Soldiers from the Soviet Union, the U.S. and the United Kingdom pose in Berlin on August 22, 1945. (© B.I. Sanders/AP Images)


“Dear friends, we never divided the victory into ours and someone else’s,” Putin said. “We will always remember the assistance from the Allies: the United States of America, Great Britain, France and other nations of the anti-Hitler coalition, [plus] German and Italian anti-fascists.”
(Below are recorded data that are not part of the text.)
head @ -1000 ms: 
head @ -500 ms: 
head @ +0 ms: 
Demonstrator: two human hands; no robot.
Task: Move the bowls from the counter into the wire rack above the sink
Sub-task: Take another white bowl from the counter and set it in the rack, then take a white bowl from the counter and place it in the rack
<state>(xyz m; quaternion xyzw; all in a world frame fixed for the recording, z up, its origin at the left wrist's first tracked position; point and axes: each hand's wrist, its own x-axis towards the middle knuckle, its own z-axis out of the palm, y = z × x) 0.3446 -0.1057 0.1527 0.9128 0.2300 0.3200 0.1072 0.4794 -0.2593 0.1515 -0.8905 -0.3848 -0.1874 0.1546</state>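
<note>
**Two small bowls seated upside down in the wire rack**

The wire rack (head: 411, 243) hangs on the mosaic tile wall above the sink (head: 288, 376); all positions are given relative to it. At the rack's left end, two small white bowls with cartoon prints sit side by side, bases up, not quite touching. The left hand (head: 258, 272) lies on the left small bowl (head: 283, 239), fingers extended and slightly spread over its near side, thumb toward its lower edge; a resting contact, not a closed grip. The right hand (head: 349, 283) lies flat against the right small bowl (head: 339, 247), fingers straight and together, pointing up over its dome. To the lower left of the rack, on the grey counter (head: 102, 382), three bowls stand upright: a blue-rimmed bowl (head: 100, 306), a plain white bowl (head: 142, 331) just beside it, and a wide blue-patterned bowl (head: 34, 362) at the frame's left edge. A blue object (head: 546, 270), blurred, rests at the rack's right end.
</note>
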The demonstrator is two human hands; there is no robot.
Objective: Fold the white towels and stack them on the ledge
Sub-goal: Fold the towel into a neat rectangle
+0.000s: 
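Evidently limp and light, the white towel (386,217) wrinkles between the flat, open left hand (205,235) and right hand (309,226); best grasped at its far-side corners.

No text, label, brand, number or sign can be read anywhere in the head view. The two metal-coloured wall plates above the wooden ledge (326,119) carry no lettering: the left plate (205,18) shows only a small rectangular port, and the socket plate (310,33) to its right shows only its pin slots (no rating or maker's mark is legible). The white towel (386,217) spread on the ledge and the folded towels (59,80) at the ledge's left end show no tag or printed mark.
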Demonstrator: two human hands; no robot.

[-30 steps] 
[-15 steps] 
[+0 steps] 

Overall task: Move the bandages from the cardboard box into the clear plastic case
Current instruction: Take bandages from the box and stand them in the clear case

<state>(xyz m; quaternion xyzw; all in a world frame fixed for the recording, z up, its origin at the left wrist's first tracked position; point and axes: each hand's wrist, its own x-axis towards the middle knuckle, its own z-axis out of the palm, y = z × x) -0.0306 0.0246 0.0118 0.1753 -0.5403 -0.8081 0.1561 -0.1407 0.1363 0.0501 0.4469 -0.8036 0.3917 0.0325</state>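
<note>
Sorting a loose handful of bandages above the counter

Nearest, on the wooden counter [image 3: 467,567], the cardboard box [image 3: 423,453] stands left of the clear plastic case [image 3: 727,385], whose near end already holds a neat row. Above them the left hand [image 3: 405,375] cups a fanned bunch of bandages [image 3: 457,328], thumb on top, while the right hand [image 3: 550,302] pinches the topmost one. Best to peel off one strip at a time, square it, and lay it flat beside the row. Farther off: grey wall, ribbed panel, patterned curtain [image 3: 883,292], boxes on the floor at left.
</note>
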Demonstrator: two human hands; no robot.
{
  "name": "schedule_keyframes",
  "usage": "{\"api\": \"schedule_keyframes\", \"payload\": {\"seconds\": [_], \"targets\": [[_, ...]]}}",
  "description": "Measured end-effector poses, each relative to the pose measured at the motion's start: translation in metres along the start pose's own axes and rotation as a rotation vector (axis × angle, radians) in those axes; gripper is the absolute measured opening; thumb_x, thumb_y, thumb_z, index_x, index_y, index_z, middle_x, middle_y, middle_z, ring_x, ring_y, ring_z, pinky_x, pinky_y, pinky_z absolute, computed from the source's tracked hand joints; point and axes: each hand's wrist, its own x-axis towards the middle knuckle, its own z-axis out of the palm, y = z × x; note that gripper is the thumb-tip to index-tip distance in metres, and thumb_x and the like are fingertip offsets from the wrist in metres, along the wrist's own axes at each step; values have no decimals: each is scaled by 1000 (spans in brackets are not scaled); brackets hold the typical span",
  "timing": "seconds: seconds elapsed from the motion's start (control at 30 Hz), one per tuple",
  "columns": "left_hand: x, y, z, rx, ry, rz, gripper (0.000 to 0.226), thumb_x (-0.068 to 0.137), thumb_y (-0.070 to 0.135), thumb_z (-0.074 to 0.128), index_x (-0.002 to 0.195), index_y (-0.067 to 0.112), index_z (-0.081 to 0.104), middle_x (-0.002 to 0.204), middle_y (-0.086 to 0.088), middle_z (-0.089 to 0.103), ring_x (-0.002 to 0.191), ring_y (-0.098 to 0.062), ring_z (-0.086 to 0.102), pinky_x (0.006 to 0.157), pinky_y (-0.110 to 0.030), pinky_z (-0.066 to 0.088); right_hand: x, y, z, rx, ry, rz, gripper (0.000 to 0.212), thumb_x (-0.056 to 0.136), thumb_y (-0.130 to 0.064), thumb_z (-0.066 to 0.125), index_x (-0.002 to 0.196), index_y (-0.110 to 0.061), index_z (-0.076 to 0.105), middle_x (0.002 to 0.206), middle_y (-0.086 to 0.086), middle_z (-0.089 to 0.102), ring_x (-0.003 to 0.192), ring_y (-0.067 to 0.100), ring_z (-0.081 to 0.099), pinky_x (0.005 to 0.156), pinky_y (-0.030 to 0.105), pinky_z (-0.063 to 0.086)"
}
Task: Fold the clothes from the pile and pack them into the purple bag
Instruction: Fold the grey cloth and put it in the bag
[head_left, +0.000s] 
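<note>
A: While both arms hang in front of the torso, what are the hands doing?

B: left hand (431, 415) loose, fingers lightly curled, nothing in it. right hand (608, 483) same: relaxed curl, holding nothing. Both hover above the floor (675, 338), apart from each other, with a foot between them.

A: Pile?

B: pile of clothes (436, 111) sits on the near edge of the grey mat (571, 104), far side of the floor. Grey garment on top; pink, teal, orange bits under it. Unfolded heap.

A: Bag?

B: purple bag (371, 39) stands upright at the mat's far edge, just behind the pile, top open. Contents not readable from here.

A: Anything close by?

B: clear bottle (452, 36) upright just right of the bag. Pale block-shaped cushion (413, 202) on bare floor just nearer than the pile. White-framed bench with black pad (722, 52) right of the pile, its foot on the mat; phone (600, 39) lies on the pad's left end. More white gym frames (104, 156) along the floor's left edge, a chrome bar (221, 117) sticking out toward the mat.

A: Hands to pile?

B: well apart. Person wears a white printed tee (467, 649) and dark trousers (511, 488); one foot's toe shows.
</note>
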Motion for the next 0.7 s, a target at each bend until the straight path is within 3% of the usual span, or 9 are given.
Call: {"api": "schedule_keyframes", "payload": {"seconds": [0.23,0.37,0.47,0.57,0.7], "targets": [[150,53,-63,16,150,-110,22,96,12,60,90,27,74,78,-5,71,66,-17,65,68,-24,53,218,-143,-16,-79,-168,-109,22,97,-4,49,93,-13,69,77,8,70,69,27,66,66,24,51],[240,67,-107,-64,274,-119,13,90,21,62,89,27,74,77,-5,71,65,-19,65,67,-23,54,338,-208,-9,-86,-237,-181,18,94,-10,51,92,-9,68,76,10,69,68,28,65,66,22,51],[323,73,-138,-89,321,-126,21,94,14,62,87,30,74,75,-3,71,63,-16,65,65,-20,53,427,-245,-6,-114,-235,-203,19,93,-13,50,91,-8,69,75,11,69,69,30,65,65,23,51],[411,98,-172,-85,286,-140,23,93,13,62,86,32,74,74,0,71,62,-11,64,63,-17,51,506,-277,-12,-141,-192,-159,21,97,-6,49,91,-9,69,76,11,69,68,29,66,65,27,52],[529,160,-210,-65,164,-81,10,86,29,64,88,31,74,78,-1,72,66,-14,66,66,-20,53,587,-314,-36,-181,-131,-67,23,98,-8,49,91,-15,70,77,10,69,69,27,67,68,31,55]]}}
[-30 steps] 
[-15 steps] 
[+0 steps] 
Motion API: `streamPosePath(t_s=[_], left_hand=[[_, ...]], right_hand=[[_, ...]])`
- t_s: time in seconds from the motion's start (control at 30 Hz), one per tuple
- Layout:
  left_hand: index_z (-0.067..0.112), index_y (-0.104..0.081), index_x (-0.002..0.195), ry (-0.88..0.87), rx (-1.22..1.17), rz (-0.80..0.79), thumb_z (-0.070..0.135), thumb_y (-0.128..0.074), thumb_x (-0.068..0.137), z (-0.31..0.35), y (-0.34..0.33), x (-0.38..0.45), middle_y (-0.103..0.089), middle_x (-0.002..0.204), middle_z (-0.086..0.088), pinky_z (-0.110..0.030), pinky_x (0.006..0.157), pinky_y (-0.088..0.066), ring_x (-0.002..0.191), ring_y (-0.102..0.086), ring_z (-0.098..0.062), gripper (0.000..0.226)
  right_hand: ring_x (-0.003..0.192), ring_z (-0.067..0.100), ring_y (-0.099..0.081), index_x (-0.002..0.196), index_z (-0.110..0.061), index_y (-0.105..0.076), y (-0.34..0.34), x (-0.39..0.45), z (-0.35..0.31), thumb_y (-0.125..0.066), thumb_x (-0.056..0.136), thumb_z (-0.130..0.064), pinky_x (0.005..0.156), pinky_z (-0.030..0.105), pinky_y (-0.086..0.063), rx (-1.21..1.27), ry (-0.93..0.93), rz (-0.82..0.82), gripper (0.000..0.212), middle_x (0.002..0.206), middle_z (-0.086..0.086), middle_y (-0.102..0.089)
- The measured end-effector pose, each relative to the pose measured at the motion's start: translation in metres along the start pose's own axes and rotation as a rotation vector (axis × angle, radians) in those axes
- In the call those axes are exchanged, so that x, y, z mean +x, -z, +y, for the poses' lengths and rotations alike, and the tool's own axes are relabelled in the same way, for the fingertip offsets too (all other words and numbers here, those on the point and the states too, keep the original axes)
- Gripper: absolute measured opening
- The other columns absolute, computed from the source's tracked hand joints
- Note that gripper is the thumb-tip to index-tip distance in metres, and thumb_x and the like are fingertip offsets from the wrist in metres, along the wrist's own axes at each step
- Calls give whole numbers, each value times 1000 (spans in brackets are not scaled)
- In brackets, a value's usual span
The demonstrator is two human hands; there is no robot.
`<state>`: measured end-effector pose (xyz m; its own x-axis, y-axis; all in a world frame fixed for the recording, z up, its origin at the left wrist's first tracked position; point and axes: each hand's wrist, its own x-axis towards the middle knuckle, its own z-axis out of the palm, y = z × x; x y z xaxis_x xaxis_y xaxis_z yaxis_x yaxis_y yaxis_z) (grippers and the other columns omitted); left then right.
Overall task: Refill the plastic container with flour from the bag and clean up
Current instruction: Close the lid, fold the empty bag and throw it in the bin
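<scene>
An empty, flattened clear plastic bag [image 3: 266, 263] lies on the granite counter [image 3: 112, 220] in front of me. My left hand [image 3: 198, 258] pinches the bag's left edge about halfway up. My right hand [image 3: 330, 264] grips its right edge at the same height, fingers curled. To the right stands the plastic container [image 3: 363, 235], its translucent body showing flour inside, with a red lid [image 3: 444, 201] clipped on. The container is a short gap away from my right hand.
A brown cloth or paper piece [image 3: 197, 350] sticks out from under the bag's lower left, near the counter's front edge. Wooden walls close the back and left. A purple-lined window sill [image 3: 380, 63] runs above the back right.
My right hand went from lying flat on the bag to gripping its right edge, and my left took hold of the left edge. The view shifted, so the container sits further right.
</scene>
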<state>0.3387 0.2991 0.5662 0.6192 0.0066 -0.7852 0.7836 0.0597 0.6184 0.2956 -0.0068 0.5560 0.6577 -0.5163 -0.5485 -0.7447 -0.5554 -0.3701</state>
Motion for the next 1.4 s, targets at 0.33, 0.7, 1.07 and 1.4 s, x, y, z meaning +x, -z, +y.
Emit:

Decades earlier, addressing the U.K. House of Commons shortly after Roosevelt’s death in April 1945, British Prime Minister Winston Churchill hailed the late president for ensuring the delivery of U.S. aid to the Allies during the largest armed conflict in human history.

Roosevelt, Churchill said, “devised the extraordinary measure of assistance called Lend-Lease, which will stand forth as the most unselfish and unsordid financial act of any country in all history.”

American leaders, for their part, were well satisfied that the Lend-Lease program helped achieve their objective: the defeat of Hitler.